Domestic violence permeates our workplaces. About one in five full-time workers in America have experienced some form of domestic violence. Of those, 96 percent of victims had the crime spill over into work. Contrary to popular belief, domestic violence is not a private crime, and some workers have trouble addressing its aftermath because of the way workplaces are structured. Supportive employers and thoughtful public policy -- such as paid safe time -- can help these workers meet their needs.
October is the perfect month to raise the visibility of paid safe time. It is Domestic Violence Awareness Month. Traditionally, this is a time when advocates and others make concerted efforts to educate our collective consciousness about the epidemic of intimate partner violence and other crimes like sexual assault and stalking. October is also National Work and Family Month -- a time when advocates and others raise awareness about the mismatch that results from the structure of America's workplaces and the needs of its workers.
These events are usually recognized separately. It is time that ends.
Acts of domestic violence often happen while someone is at work. A perpetrator may work with the victim, threaten or commit acts of physical or sexual violence in the workplace, or use workplace resources to emotionally or verbally abuse the victim. In addition, a perpetrator may contact the victim employee at work via phone, email, text or otherwise. A perpetrator also may cause someone to miss or be late to work in any number of ways, from changing child-care arrangements, to denying access to transportation, to physical restraint. (The CDC calculates that this leads to an annual loss of 8,000,000 missed days of work. Further, 1 in 10 women report missing at least one full day of work or school due to intimate partner violence.) As a result of domestic violence, victim employees may be embarrassed or distracted at work, leading to subpar job performance. All of this has direct and indirect costs on employers, including loss due to reduced worker productivity.
At the same time, an employer may not know how to address the impact of violence, fail to create or implement a relevant workplace policy or train supervisors on this issue, or misunderstand the problem, which may compound the situation and make matters worse. This may be exacerbated further by the reality that many supervisors, coworkers, and employees are afraid or unaware of how to talk about domestic violence, the needs it causes, or its impact at work. Unfortunately, workers have been fired or otherwise discriminated against when they have taken time off as a result of this crime. (Employers interested in learning more about positive steps they can take to address this should click here or here.)
This October, it is time we recognize the intersection of domestic violence and work-life issues. An effective national policy on domestic violence must understand the impact this epidemic has on the workplace, including the problems for both employees and employers, some of which result from the structure of the workplace itself. Similarly, an effective national policy to support working families must recognize the need that victims of domestic violence have for time off and flexible work arrangements. Historically, the law has not required employers to provide access to paid time off to address this problem. A movement is under way to change this.
States and localities have taken the lead by passing laws that require employers to grant victims of domestic violence access to paid safe time. (Click here or here for more info.) These laws often define safe time to include the ability to take time off to address the effects that domestic violence may have had on victim employees' lives without the added stress of job loss or loss of pay.
Building off this momentum, on Labor Day, President Obama signed an Executive Order that requires federal contractors to provide employees with up to seven days of paid sick and safe time per year as of January 1, 2017. This is a critical step in advancing our nation's economic security and supporting working families.

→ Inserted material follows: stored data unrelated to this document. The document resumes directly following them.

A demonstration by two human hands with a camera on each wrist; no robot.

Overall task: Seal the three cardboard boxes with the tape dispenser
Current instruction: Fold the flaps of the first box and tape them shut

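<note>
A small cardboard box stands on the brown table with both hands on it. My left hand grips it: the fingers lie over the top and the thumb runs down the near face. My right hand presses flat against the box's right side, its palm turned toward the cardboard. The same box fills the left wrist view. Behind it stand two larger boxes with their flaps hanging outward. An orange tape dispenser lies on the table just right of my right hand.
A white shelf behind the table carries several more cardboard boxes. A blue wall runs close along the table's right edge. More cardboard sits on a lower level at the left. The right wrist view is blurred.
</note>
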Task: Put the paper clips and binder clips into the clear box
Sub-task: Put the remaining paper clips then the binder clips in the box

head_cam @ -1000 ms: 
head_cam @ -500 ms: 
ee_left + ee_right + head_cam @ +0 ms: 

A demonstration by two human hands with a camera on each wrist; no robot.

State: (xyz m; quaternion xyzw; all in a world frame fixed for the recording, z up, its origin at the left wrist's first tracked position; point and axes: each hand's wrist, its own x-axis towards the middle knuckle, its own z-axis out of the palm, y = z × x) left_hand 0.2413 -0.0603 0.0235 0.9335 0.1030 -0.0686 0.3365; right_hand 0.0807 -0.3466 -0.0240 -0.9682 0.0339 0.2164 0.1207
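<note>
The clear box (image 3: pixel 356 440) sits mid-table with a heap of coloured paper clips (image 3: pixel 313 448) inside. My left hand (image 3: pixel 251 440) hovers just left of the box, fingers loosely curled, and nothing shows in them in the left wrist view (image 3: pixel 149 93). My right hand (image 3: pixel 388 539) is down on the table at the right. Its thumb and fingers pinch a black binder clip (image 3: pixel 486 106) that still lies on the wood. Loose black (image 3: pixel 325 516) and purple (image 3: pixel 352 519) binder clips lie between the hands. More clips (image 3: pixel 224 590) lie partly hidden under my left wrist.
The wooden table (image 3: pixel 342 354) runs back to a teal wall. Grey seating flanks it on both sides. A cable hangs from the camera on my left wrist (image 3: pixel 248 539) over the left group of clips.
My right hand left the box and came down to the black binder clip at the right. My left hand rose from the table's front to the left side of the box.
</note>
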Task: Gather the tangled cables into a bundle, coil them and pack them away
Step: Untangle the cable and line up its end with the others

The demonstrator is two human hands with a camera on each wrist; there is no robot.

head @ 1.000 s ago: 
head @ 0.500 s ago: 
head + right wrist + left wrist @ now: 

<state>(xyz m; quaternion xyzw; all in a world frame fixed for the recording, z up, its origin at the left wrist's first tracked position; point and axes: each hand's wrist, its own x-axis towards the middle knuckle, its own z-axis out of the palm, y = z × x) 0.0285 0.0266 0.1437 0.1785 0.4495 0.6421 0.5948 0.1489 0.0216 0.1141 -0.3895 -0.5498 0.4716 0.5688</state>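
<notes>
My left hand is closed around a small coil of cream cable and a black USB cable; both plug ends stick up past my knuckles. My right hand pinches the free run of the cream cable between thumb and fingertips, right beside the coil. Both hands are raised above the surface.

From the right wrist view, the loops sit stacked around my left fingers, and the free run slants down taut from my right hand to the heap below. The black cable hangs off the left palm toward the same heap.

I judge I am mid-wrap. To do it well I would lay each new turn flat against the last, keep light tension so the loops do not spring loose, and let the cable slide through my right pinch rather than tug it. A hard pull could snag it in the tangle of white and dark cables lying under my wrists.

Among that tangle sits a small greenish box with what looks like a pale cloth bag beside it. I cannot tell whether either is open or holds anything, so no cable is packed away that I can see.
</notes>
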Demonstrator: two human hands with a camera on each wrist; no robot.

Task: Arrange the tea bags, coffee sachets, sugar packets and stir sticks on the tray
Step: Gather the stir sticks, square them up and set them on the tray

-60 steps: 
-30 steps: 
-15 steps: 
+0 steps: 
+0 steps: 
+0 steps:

It also means that about 300,000 more potential survivors of domestic violence will have access to paid safe time.
This time off may aid in security and safety planning. It may offer the ability to pursue safe housing, medical care, counseling, or legal or other assistance from a service provider. Or it may allow an employee to participate in or prepare for court proceedings. The ability to undertake these important tasks enables survivors to get on the path to recovery while staying attached to the workforce. This is critical. For many victims, the key to one's safety is tied to the ability to be economically independent from an abuser. Indeed, a steady paycheck is a strong indicator of whether someone is able to leave, move on, or otherwise remain safe from a perpetrator of violence.
Survivors should no longer be further victimized by outdated workplace structures, and employers do not need to lose otherwise productive employees. Not one more victim should be fired for taking time off from work to deal with this crime. Further, victims who are "lucky" enough not to get fired for taking time off to address the aftermath of violence should not have to do so without pay. The choice should not be whether to lose your job, take unpaid leave or retain the economic independence necessary to leave a violent situation. People should not be fired, and pay should not be docked for this purpose.
President Obama gets it. Some state and local legislatures get it. Some businesses get it by voluntarily supporting employees on this front. Now, during both National Work and Family Month and Domestic Violence Awareness Month, let's help others get it. Let's keep building the movement for this work-life policy on the national, state, and local levels. It's time for paid safe time for all.